Featured Nursing News

Dealing with workplace violence and harassment

A case study on workplace violence in the Philippines show that the healthcare workers are at a high-risk of being the receiving end of harassment, with nursing staff more often the target than any other sector.

In a paper presented at the Third International Conference on Violence in the Health Sector 1 in October 2012, Faustino Jerome Babate and Danny Alfaras reported that the “violence is occurring four times more often in healthcare settings than in all of private industry combined.”

The paper stated that negative effects of workplace violence included minor and serious physical injuries, temporary and permanent physical disability, psychological trauma, and death.

“Most nurses in Philippine hospitals have experienced a certain degree of violence,” it added.

Recently, a video of a nurse on-duty at Balamban District Hospital being harassed by patient (who is a public school teacher) and her husband in Cebu went viral online. It sparked outrage from the healthcare community, with most of the nurses calling for stiff penalty against the teacher.

It also prompted nursing organizations and advocacy groups to revisit policies and protocols in handling cases of workplace violence in healthcare setting.

Ang Nars Party-list, a nursing advocacy group, has come up with 5 important things that would help in dealing such incidents.

1. PREPARATION: Check your Institution’s resources. Be proactive. Do not wait for an untoward incident to happen. Ask your supervisor, HR, or UNION if you have existing policies or committees in dealing with harrassment from co-workers, superiors, or patients.

2. KNOW YOUR RIGHTS. You have the right to SAY NO to verbal insults, physical contact, or sexual advances. You should make it clear to the harasser that you do not consent to their behavior and you want them to stop. You have the right to defend yourself. Your work space is considered a restricted area and you can ask people to leave, especially if you do not feel safe. You are not required to sign anything or to admit any fault without legal counsel.

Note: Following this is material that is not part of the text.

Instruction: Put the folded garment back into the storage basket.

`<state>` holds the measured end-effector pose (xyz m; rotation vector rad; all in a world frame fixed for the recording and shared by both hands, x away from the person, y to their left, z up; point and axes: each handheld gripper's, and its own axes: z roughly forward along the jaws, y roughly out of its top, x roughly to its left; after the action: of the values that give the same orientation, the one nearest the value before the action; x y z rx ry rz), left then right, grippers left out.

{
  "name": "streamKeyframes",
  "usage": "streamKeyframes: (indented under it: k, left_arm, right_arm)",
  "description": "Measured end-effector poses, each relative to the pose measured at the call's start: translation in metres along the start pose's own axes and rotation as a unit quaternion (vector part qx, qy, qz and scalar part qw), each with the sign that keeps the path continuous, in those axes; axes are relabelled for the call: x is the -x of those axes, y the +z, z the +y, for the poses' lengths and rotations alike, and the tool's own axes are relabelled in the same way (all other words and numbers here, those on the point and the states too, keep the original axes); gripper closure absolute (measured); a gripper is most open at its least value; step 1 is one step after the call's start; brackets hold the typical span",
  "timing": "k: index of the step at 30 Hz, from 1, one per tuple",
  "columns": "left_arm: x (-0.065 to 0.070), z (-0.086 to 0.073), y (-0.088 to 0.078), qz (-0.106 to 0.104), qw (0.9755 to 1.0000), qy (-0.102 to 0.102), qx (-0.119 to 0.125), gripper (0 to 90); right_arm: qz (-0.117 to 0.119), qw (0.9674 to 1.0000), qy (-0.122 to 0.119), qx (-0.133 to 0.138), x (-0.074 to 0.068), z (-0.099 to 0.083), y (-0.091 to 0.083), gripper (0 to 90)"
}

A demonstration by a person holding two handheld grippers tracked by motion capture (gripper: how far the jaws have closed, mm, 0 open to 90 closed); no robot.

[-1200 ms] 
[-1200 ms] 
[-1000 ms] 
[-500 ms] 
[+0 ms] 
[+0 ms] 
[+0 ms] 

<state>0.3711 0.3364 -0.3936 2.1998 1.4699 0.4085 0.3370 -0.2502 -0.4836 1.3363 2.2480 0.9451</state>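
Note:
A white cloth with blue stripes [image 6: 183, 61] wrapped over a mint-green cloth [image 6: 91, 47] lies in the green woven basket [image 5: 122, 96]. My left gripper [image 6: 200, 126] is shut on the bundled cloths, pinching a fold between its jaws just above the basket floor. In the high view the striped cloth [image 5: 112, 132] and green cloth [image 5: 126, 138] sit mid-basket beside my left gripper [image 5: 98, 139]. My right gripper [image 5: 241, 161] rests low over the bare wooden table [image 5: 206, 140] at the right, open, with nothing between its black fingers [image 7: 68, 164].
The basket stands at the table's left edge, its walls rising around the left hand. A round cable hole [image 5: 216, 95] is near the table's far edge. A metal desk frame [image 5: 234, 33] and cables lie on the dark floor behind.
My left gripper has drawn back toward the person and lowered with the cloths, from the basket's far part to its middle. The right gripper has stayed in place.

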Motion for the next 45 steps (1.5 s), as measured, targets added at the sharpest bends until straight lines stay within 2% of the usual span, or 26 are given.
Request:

3. REPORT THE INCIDENT IMMEDIATELY. If it is happening to you, ask for help DURING the incident if possible; Otherwise, report it immediately after the incident has concluded. If you are a bystander, you can report it to security or any supervisory body.

4. KEEP YOUR OWN DOCUMENTATION. While the incident is still fresh, write down the date, time, place, and persons involved in the incident. Make a DETAILED narration, and INCLUDE WITNESS ACCOUNTS. Keep multiple copies of every document especially if the harassment comes from coworkers and superiors, to prevent tampering of evidence.

5. SEEK HELP from co-workers, family, friends, and organizations. Do not suffer in silence. Seek advice and support from trusted friends and colleagues. There are many groups willing to help you in taking formal action.

Workplace violence, may it be in physical, verbal, or any other forms, is really an inevitable challenge health workers are facing in this country.